_Task instructions_
Copy out each line below in which the string "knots" appears.

_Input material_
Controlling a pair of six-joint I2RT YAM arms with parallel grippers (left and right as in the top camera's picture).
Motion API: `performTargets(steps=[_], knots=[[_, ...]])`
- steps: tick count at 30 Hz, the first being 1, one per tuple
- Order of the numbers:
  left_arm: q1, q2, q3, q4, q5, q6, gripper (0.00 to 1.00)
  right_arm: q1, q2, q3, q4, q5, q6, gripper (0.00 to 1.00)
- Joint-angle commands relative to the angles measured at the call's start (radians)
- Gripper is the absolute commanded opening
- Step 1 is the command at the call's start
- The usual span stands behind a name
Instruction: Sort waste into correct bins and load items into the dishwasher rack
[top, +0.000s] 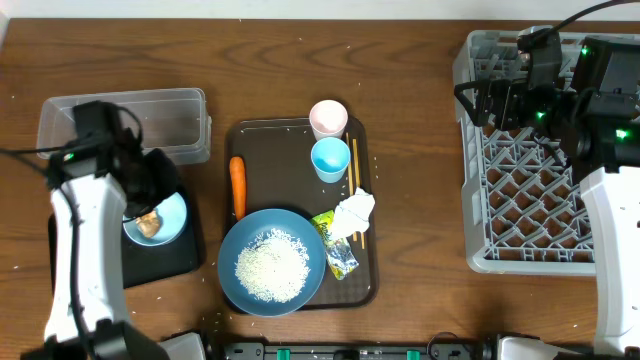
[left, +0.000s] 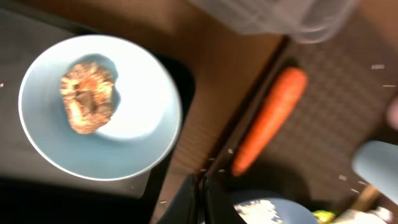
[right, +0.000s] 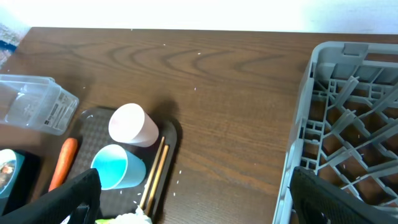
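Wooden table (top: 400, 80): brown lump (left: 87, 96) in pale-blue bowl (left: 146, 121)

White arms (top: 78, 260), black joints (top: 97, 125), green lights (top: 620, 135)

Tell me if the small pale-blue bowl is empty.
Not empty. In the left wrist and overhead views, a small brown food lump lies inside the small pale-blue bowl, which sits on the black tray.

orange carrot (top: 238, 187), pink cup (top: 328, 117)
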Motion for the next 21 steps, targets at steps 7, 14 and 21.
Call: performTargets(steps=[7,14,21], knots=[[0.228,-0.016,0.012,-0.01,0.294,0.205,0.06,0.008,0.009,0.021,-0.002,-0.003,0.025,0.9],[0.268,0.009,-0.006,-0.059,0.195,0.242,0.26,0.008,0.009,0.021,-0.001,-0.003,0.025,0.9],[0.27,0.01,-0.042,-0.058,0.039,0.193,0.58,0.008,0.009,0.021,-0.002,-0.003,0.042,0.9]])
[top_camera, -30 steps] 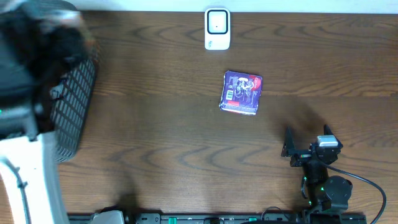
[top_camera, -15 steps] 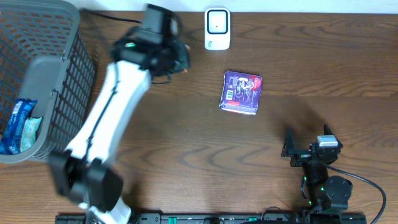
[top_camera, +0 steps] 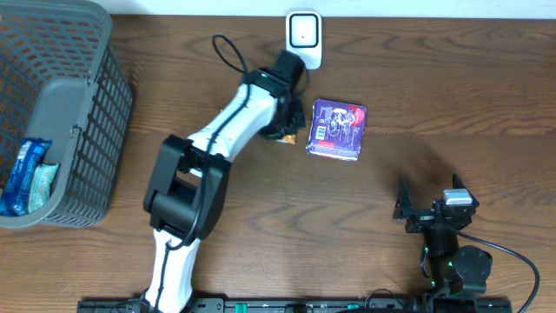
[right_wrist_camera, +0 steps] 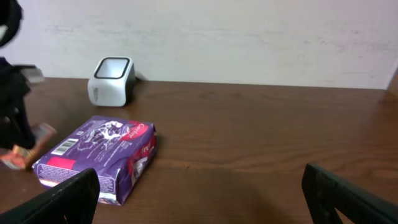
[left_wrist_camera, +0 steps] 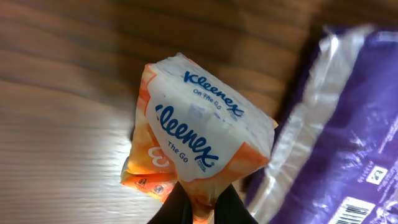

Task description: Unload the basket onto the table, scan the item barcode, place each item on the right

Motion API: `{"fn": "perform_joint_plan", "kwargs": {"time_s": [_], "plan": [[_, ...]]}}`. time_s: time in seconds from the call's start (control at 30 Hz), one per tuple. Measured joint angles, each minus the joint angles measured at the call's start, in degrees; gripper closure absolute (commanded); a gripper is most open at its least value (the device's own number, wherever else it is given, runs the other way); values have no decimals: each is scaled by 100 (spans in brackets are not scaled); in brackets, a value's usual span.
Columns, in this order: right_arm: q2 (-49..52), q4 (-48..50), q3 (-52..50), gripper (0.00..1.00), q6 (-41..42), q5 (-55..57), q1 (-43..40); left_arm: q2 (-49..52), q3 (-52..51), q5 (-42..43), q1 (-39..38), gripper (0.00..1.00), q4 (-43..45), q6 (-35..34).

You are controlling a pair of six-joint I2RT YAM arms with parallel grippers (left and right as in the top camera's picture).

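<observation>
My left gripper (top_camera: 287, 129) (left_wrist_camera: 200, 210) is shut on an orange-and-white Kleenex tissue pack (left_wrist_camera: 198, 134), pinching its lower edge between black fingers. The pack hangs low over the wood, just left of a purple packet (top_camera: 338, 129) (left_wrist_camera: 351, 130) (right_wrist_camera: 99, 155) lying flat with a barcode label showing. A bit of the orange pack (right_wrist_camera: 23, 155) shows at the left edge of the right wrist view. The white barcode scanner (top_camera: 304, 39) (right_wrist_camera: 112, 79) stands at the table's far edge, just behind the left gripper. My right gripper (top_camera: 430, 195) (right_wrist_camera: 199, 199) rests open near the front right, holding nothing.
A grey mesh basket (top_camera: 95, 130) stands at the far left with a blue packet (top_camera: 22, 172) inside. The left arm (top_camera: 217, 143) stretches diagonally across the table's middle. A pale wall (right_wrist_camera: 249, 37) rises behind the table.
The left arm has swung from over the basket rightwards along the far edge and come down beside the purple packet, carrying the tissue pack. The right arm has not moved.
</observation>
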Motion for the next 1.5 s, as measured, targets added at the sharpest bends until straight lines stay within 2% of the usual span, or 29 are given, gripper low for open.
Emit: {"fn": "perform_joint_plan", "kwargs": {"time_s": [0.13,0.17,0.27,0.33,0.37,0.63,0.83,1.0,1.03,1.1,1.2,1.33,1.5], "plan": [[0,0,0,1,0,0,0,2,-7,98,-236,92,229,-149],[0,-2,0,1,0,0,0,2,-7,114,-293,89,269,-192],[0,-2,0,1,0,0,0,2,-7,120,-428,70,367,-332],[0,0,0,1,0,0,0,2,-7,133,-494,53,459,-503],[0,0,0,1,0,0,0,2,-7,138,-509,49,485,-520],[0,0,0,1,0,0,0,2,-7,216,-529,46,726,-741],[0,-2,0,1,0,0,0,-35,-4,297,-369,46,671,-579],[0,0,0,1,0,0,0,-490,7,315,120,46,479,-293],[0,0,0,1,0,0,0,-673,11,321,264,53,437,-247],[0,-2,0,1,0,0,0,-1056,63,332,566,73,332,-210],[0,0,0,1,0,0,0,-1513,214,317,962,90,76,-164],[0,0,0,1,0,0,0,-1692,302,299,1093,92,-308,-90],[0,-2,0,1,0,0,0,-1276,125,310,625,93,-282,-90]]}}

_Exercise result_
Motion API: `performTargets(steps=[_], knots=[[_, ...]])`
Call: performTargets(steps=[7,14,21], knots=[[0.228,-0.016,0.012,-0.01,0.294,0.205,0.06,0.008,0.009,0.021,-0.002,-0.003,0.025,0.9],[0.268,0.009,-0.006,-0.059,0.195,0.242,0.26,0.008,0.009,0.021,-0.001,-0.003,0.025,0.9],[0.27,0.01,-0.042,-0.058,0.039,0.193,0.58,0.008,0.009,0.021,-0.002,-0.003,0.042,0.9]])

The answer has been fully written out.